ABOUT THIS TASK: Work out how many lines of the data hold the string "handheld", and reply with that number alone.

RECORDS FOR THIS EXERCISE:
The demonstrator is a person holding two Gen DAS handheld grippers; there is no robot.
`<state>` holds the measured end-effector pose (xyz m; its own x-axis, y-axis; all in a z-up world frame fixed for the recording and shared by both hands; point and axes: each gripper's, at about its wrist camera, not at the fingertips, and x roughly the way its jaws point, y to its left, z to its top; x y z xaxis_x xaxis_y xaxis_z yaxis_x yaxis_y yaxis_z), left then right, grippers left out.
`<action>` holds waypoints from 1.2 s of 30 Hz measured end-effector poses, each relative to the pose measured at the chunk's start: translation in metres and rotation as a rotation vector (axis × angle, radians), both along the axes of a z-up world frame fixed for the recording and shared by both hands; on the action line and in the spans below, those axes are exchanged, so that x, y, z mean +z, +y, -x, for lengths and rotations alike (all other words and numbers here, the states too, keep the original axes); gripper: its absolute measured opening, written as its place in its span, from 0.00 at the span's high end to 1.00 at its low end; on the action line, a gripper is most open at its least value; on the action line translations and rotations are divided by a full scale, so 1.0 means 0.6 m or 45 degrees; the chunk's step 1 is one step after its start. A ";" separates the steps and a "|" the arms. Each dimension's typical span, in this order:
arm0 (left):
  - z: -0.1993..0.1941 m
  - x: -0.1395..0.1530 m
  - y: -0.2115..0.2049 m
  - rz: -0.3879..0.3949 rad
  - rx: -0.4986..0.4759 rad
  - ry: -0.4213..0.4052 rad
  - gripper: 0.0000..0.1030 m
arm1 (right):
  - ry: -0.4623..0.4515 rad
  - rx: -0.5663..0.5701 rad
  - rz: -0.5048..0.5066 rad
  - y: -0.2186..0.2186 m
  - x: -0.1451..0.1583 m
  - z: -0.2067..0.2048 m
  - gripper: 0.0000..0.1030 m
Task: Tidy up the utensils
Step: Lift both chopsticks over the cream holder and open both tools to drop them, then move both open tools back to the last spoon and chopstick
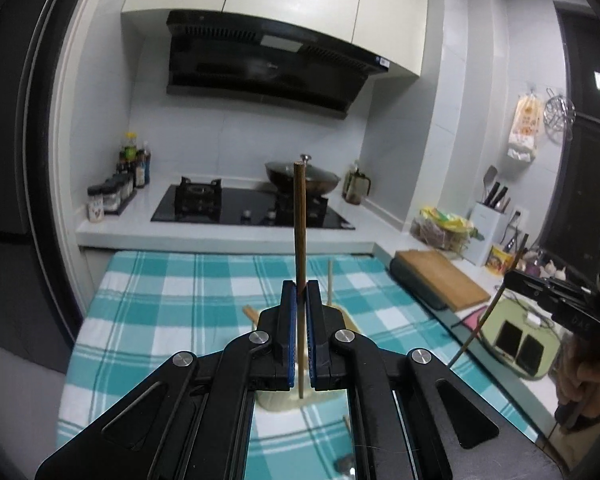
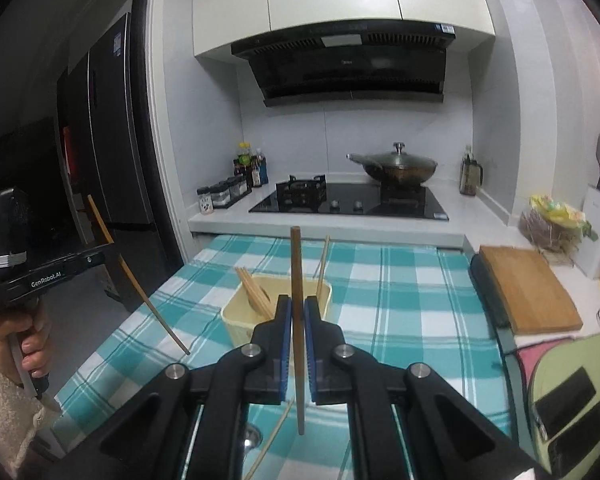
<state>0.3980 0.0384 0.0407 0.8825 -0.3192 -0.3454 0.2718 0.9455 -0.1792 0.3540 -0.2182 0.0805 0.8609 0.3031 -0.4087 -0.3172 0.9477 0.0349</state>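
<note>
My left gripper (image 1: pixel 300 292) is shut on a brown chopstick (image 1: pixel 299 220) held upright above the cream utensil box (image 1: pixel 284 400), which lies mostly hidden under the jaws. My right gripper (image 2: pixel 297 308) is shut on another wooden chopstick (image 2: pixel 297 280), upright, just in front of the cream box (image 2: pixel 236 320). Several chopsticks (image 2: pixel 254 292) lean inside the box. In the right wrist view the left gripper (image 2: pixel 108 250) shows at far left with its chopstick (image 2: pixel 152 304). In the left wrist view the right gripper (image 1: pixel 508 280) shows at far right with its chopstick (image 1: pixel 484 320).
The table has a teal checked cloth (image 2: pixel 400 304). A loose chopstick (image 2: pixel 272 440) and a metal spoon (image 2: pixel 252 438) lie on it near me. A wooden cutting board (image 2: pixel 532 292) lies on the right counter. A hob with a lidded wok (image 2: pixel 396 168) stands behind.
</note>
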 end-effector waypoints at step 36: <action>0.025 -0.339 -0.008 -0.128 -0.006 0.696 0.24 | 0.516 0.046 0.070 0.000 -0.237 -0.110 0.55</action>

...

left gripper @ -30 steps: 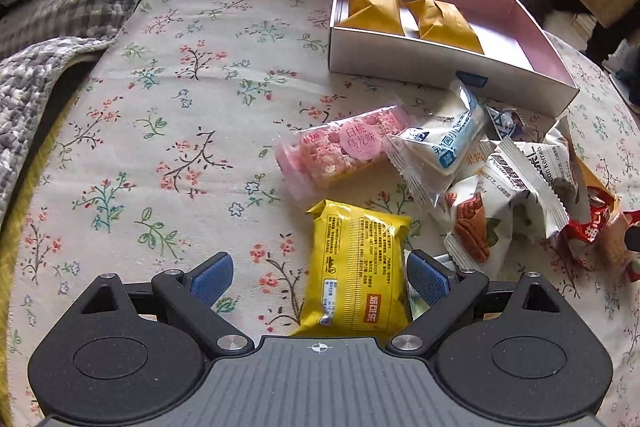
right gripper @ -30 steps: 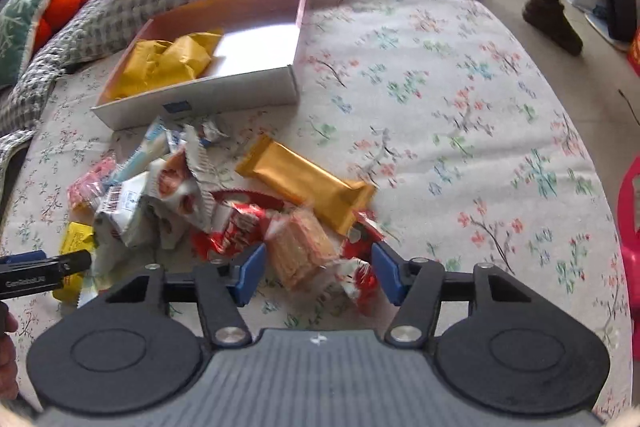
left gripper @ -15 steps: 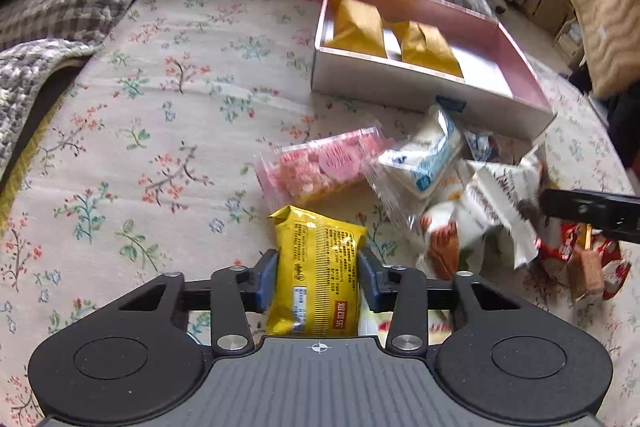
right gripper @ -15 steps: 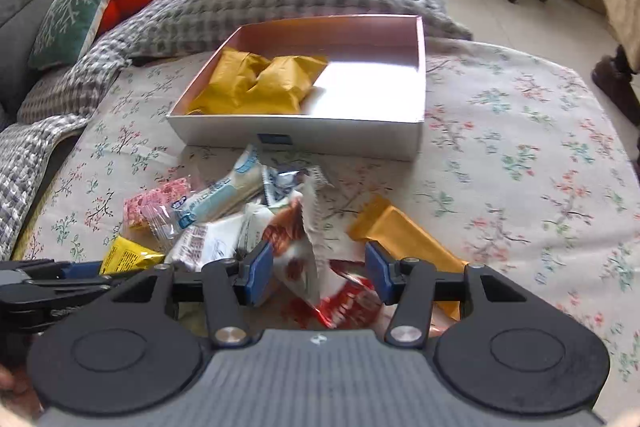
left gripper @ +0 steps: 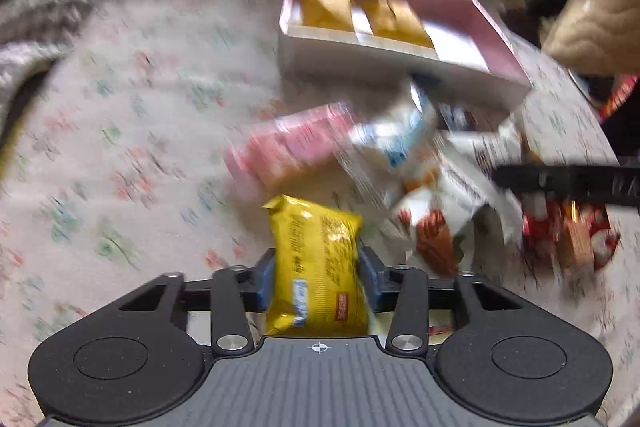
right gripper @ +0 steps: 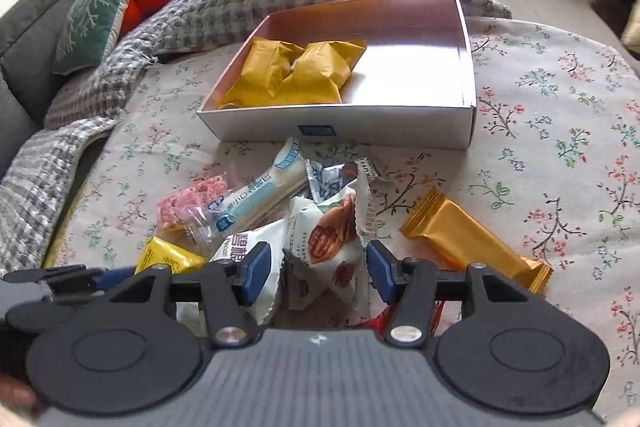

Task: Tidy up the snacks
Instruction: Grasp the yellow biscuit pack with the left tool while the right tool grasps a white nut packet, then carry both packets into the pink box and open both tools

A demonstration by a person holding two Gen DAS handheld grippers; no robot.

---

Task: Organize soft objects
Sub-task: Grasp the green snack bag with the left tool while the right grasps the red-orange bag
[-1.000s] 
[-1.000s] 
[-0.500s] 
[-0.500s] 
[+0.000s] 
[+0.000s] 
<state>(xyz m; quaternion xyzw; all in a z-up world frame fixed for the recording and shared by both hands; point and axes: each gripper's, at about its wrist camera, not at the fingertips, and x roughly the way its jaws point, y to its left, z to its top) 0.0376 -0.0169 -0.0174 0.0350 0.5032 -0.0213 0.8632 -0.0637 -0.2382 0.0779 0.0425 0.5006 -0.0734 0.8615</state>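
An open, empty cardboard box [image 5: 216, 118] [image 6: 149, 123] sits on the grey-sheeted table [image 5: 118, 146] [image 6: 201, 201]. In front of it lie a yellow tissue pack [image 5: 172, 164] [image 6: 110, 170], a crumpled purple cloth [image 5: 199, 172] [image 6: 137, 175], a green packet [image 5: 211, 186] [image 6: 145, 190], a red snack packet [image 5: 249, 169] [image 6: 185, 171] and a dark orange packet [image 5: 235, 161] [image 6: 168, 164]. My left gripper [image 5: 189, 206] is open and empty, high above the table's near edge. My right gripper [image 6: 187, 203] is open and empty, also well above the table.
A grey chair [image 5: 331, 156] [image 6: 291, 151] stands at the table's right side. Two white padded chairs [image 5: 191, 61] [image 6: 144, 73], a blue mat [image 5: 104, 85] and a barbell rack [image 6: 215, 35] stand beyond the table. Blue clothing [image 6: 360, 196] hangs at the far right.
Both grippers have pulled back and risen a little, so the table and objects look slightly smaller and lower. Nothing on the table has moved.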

ANSWER TO THIS PROBLEM: 2